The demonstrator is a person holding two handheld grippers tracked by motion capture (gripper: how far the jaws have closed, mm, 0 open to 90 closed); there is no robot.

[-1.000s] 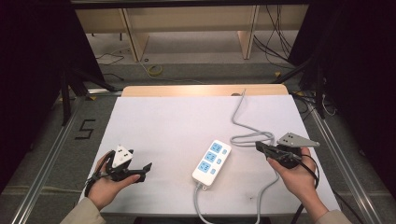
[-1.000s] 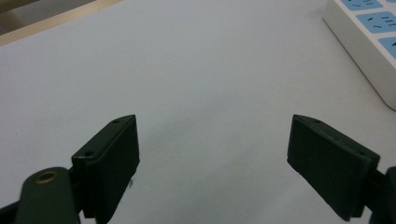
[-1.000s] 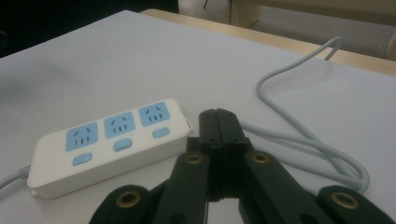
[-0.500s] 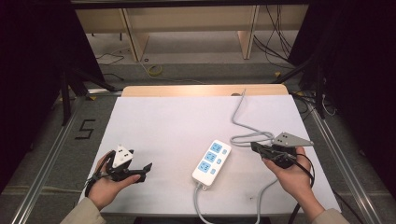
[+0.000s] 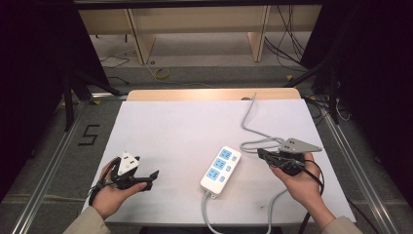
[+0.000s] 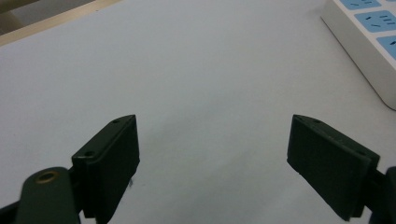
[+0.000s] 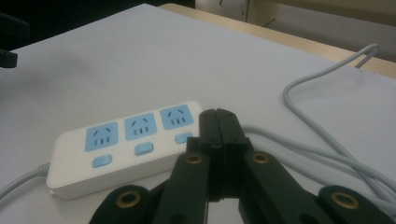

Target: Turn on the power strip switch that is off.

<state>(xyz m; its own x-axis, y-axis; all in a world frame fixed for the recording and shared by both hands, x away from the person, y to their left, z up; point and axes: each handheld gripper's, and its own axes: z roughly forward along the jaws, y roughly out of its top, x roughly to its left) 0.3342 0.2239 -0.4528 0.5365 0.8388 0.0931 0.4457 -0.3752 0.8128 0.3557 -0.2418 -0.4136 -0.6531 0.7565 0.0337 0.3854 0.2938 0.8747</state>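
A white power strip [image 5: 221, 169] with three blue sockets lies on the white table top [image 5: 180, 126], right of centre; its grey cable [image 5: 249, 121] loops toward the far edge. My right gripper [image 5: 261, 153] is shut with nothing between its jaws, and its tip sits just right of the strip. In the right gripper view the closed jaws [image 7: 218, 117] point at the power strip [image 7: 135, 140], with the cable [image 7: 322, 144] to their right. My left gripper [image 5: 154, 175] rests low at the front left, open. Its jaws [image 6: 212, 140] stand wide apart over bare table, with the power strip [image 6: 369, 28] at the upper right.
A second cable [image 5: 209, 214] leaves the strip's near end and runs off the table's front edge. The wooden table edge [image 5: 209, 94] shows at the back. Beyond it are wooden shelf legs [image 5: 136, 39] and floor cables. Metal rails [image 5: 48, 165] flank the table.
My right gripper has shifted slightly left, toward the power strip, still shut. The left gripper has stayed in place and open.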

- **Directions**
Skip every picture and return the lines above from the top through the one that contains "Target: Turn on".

- **Output of the task**
The demonstrator is a person holding two handheld grippers tracked by motion capture (gripper: how far the jaws have closed, mm, 0 open to 90 closed); there is no robot.

[-1.000s] 
[-1.000s] 
[-1.000s] 
[-0.500s] 
[+0.000s] 
[+0.000s] 
[+0.000s] 

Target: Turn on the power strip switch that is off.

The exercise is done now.